WHAT IS REQUIRED — Output the data word for word. Begin at its first line and end at the line with "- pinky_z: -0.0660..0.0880".

MATERIAL PROVIDED —
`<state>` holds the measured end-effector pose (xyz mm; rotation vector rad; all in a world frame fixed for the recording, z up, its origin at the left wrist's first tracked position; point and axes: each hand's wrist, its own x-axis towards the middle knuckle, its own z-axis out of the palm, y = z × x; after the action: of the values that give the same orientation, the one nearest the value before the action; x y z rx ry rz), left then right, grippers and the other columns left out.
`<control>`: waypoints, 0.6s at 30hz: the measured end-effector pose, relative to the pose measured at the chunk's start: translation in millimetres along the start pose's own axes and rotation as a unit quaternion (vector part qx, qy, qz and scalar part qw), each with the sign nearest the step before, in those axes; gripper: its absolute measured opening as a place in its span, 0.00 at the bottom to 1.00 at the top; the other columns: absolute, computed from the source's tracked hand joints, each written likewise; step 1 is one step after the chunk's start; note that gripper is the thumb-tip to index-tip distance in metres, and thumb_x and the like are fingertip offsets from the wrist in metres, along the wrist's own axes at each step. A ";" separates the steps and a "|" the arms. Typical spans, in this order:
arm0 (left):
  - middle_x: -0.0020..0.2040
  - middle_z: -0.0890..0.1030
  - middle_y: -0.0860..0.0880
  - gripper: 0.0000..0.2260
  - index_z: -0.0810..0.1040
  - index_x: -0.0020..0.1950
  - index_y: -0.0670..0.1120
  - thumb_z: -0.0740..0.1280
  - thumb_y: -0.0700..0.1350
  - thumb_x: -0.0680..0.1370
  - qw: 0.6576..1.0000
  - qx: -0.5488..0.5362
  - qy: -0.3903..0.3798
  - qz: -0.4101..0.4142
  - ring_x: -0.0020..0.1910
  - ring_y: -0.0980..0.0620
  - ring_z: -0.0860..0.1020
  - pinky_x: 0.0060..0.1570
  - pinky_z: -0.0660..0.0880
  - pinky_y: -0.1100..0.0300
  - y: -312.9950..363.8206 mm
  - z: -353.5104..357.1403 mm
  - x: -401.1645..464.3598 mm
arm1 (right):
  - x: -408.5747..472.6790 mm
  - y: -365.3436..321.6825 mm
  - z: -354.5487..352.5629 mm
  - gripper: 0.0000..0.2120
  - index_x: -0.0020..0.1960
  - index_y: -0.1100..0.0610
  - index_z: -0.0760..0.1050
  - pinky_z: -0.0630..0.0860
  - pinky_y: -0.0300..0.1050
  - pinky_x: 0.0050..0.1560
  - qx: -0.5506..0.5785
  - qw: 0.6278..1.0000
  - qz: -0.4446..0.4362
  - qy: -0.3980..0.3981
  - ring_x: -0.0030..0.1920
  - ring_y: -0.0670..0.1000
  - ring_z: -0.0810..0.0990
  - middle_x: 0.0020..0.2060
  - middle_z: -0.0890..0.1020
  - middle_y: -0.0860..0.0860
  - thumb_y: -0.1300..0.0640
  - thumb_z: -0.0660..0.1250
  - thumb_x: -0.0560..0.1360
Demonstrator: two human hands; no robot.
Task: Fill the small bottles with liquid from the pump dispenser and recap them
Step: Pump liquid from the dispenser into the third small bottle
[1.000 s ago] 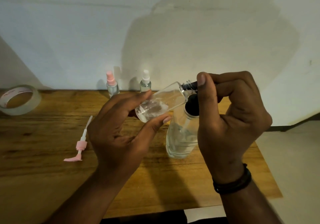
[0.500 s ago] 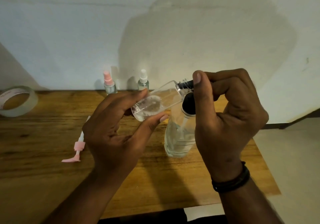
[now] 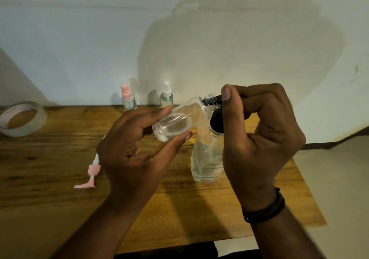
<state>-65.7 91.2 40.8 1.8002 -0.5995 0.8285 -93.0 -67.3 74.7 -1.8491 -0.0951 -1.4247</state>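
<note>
My left hand (image 3: 137,158) grips a small clear bottle (image 3: 177,123), tilted almost flat, its open threaded neck against the black nozzle of the pump dispenser (image 3: 207,158). A little liquid lies in the small bottle. The dispenser stands upright on the wooden table (image 3: 60,208), partly filled with clear liquid. My right hand (image 3: 259,138) curls over its black pump head, thumb up beside the nozzle. A loose pink pump cap (image 3: 90,173) lies on the table to the left.
Two capped small bottles stand by the wall: a pink-capped bottle (image 3: 127,97) and a white-capped bottle (image 3: 166,95). A roll of clear tape (image 3: 22,118) lies at the far left. The table's right edge runs close behind my right wrist.
Both hands, the small bottle and the dispenser keep nearly the same pose. The view shifted slightly.
</note>
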 end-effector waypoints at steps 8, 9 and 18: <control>0.55 0.82 0.50 0.20 0.80 0.59 0.40 0.81 0.48 0.74 1.000 0.006 0.002 0.006 0.54 0.55 0.84 0.52 0.81 0.64 1.1 0.6 -1.4 | 3.4 1.3 -3.1 0.09 0.41 0.58 0.78 0.73 0.39 0.44 -0.012 1.000 -0.005 0.001 0.41 0.48 0.80 0.38 0.81 0.50 0.63 0.70 0.80; 0.55 0.83 0.49 0.20 0.80 0.60 0.40 0.81 0.48 0.74 1.000 0.004 0.004 0.003 0.54 0.54 0.84 0.51 0.82 0.62 0.7 0.5 -1.7 | 1.9 1.8 -2.2 0.10 0.39 0.59 0.79 0.74 0.39 0.44 -0.011 1.000 -0.001 -0.001 0.41 0.48 0.81 0.38 0.81 0.51 0.63 0.70 0.80; 0.54 0.83 0.47 0.20 0.81 0.59 0.38 0.81 0.44 0.73 1.000 -0.001 0.014 -0.010 0.55 0.53 0.85 0.51 0.82 0.63 -1.5 1.5 -1.2 | 0.8 -0.8 -1.8 0.11 0.38 0.62 0.80 0.75 0.44 0.44 -0.011 1.000 -0.002 -0.014 0.43 0.49 0.82 0.38 0.82 0.52 0.63 0.70 0.80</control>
<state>-65.0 90.3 38.7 1.7862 -0.5634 0.8387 -94.5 -68.1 76.0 -1.8875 -0.0960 -1.4086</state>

PROBLEM SOLUTION —
`<state>` holds the measured end-effector pose (xyz mm; rotation vector rad; all in a world frame fixed for the recording, z up, its origin at the left wrist's first tracked position; point and axes: each hand's wrist, its own x-axis towards the middle knuckle, its own z-axis out of the palm, y = z × x; after the action: of the values that give the same orientation, the one nearest the value before the action; x y z rx ry rz), left then right, grippers and the other columns left out.
`<control>`: waypoints, 0.6s at 30hz: the measured end-effector pose, relative to the pose measured at the chunk's start: translation in millimetres along the start pose's own axes and rotation as a unit quaternion (vector part qx, qy, qz and scalar part qw), each with the sign nearest the step before, in those axes; gripper: its absolute measured opening as a place in its span, 0.00 at the bottom to 1.00 at the top; the other columns: absolute, computed from the source's tracked hand joints, each written likewise; step 1 is one step after the chunk's start; note that gripper is the thumb-tip to index-tip distance in metres, and thumb_x and the like are fingertip offsets from the wrist in metres, along the wrist's own axes at each step. A ";" separates the steps and a "|" the arms. Typical spans, in this order:
arm0 (left):
  - middle_x: -0.0020..0.2040
  - middle_z: -0.0890..0.1030
  - middle_y: -0.0860..0.0880
  - gripper: 0.0000..0.2260
  - index_z: -0.0810..0.1040
  - index_x: -0.0020..0.1950
  - index_y: -0.0670..0.1120
  - thumb_z: -0.0740..0.1280
  - thumb_y: -0.0700..0.1350
  - thumb_x: -0.0680..0.1370
  - qw: 0.6576..1.0000
  - qx: -0.5488..0.5362
  - qy: -0.3903..0.3798
  - qz: -0.4101..0.4142
  - ring_x: -0.0020..0.1910
  - ring_y: -0.0980..0.0620
  - ring_z: -0.0860..0.1020
  - pinky_x: 0.0060..0.1570
  - pinky_z: -0.0660..0.0880

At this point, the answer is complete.